In Bereichen mit überwiegend Hochschulabsolvenden spielt der Betriebsrat eine geringe bis gar keine Rolle bzw. nur wenn Entscheidungen die Kollegen in der Werkstatt betreffen.
"Hier muss der Betriebsrat eingeschaltet werden" (Was vollkommen Richtig ist)
Liebe Grüsse
Christa
hugo March 8, 2006, 5:23 p.m.
Tatsächlich hat das nichts mit der Gewerkschaft zu tun, sondern mit dem Arbeitsrecht - und damit muss man da nicht mit dem Finger auf die Gewerkschaft zeigen, sondern wenn überhaupt dann auf den Gesetzgeber. Der Betriebsrat ist gesetzlich sogar verpflichtet darauf zu drängen, das die Arbeitszeitgesetze eingehalten werden - unter Umständen macht er sich sonst selber strafbar. Der Arbeitgeber ist übrigens auch verpflichtet die Gesetze einzuhalten ...
Gerade bei solchen Situationen - wo man durch die Kommunikation mit dem Ausland häufig in den Abendstunden telefonieren oder Online sein muss - kann man durch versetzte Arbeitszeiten (eben entsprechend später anfange) oder - bei Absprache und brauchbarer Regelung - durch unterbrochene Arbeitszeiten (morgens ein paar Stunden, ausgedehnte Pause und dann z.B. von zu Hause später nochmal ein paar Stunden) das Problem umgehen.
Nochmal: das ist weder der Betriebsrat noch die Gewerkschaft die da die Ursache ist, sondern das Arbeitsgesetz und die gesetzlich vorgeschriebenen maximalen Arbeitszeiten und erforderlichen Pausenzeiten!
Natürlich gibt es in der Regel noch weitergehende Regelungen aufgrund eines geltenden Tarifvertrages - und unter Umständen weitergehende Regelungen aufgrund von Betriebsvereinbarungen. Allerdings sind die dann auch immer eine _gemeinsame_ Vereinbarung von Arbeitnehmer- und Arbeitgebervertretungen (Gewerkschaften und Verbände bei Tarifverträgen, Betriebsrat und Geschäftsführung bei Betriebsvereinbarungen).

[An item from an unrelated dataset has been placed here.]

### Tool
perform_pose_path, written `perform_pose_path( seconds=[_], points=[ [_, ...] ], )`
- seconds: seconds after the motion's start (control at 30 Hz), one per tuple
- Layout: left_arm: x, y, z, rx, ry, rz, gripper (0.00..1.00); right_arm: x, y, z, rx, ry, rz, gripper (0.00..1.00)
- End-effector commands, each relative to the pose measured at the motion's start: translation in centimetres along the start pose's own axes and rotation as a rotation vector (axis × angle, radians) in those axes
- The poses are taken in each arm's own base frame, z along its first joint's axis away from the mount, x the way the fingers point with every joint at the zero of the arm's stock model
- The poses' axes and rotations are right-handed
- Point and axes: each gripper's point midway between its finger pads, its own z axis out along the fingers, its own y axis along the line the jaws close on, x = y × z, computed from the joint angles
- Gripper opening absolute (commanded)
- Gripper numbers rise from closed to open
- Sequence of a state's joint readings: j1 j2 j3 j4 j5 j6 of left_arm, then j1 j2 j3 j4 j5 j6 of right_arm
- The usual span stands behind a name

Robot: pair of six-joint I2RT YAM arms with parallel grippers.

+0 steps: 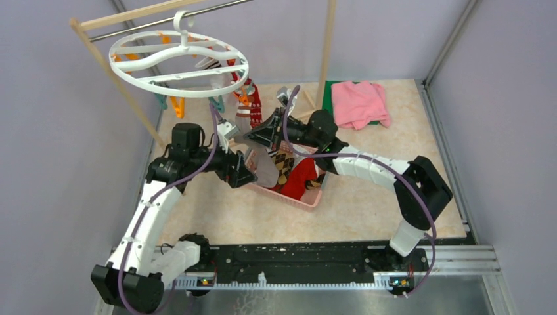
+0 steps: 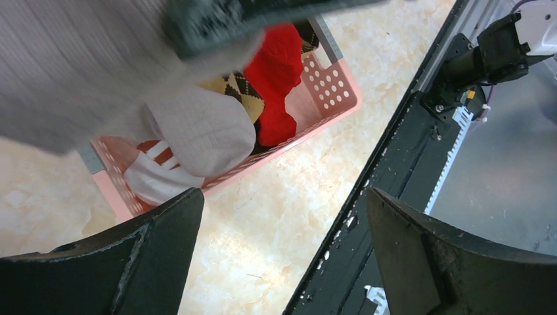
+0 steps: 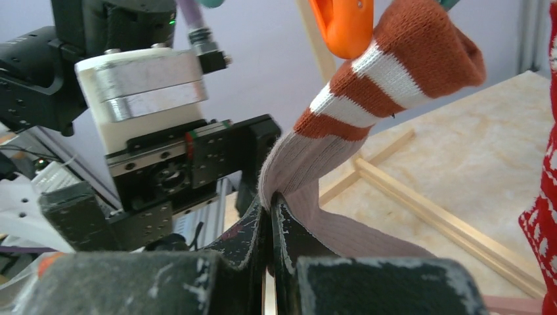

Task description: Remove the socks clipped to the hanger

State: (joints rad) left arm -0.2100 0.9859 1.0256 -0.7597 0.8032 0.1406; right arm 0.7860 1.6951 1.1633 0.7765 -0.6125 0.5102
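Sock (image 3: 394, 65): ribbed knit cloth, soft and matt, we find.
Clip (image 3: 341, 23): orange plastic, smooth, glossy.
Hanger (image 1: 190, 85): white plastic; we see a light sheen.
Basket (image 2: 328, 85): pink plastic, perforated, smooth.
Right hand (image 3: 270, 210): black, matt, scuffed pale at edges.
Bench (image 1: 368, 203): marbled beige, smooth to our eyes.
Rack (image 1: 111, 74): pale bare wood, metal bar.

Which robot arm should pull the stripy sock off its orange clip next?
Right. The right tool is shut on the stripy sock just under the orange clip, so it may only need to pull. The left tool is open, holding nothing, near the pink basket.
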Motion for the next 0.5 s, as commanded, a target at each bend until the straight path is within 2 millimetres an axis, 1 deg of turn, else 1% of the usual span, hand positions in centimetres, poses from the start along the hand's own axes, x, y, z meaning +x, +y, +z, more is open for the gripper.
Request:
perform_pose_path(
  seconds=[0.0,0.1,0.27,0.47],
  points=[
    [-2.6,0.2,-1.2,-0.067,-0.077,0.061,0.99,-2.5,4.4,0.7,-0.068,-0.07,0.015,0.0],
    [-2.9,1.0,-1.6,-0.123,-0.086,0.084,0.99,-2.8,5.3,0.9,-0.081,-0.085,0.048,0.0],
    [-2.5,2.0,-1.7,-0.18,-0.087,0.104,0.99,-3.2,6.5,1.2,-0.114,-0.1,0.106,0.0],
    [-2.7,1.5,-1.7,-0.159,-0.099,0.099,0.84,-2.7,7.4,1.6,-0.157,-0.091,0.181,0.0]
  ],
)
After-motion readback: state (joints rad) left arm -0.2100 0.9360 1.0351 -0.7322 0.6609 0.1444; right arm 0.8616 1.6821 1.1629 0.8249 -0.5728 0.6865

Von daher müsste die Frage "Muss der Betriebsrat gefragt werden, wenn das Gesetz gebrochen werden soll" ganz klar mit "Nein" beantwortet werden - statt dessen sollte die Arbeitsplanung eben so gemacht werden, das die Kommunikation mit dem Ausland vernünftig in den Arbeitsablauf integriert wird. Für Ausnahmesituationen wird - in einem Unternehmen in dem das Klima zwischen Belegschaft und Firmenleitung gut ist - eh kaum jemand Stress machen wenn das mal ausser der Reihe dann nicht so eng gesehen wird - wenn z.B. dafür dann entsprechende Zeitgutschriften erfolgen.

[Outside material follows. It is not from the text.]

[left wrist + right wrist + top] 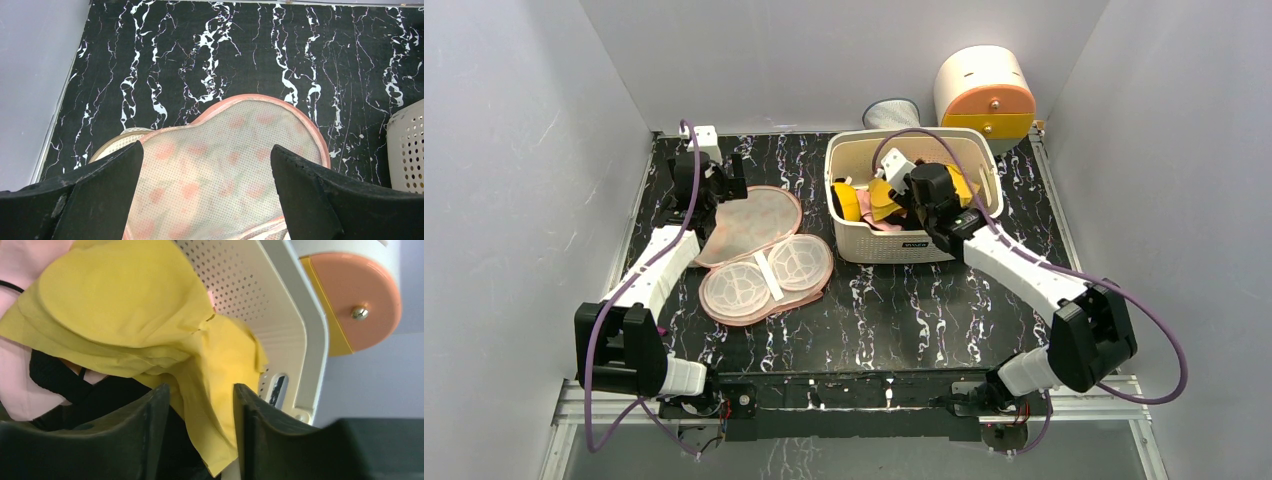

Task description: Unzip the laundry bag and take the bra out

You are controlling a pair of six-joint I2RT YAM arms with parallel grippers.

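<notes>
The laundry bag (764,255) lies opened flat at the left of the table, its printed flap (749,222) folded back and two white mesh cups showing. My left gripper (714,195) hangs open just above that flap; in the left wrist view (207,160) the peach mesh (225,150) fills the gap between the fingers. The mustard-yellow bra (879,198) lies in the white basket (904,250). My right gripper (914,195) is inside the basket; its fingers stand apart (201,395) with a fold of the bra (125,305) hanging loose between them.
Black (50,375) and pink (20,390) garments and a small bright-yellow round object (846,200) share the basket. A cream and orange drum-shaped container (984,90) and a grey mesh disc (891,112) stand behind it. Grey walls enclose the table.
</notes>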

Aber das Problem kommt ja genau dann, wenn diese normalen Regelungen nicht mehr klappen, weil z.B. die Bereitschaft für Überstundne über das Maximalstundenlimit hinaus - dann oft sogar unbezahlt und auf "freiwilliger" Basis - vorausgesetzt wird. Und da _muss_ der Betriebsrat einschreiten, denn wenn er davon Kenntnis hat und nicht eingreift, kann er durchaus auch selber rechtlich in Probleme kommen.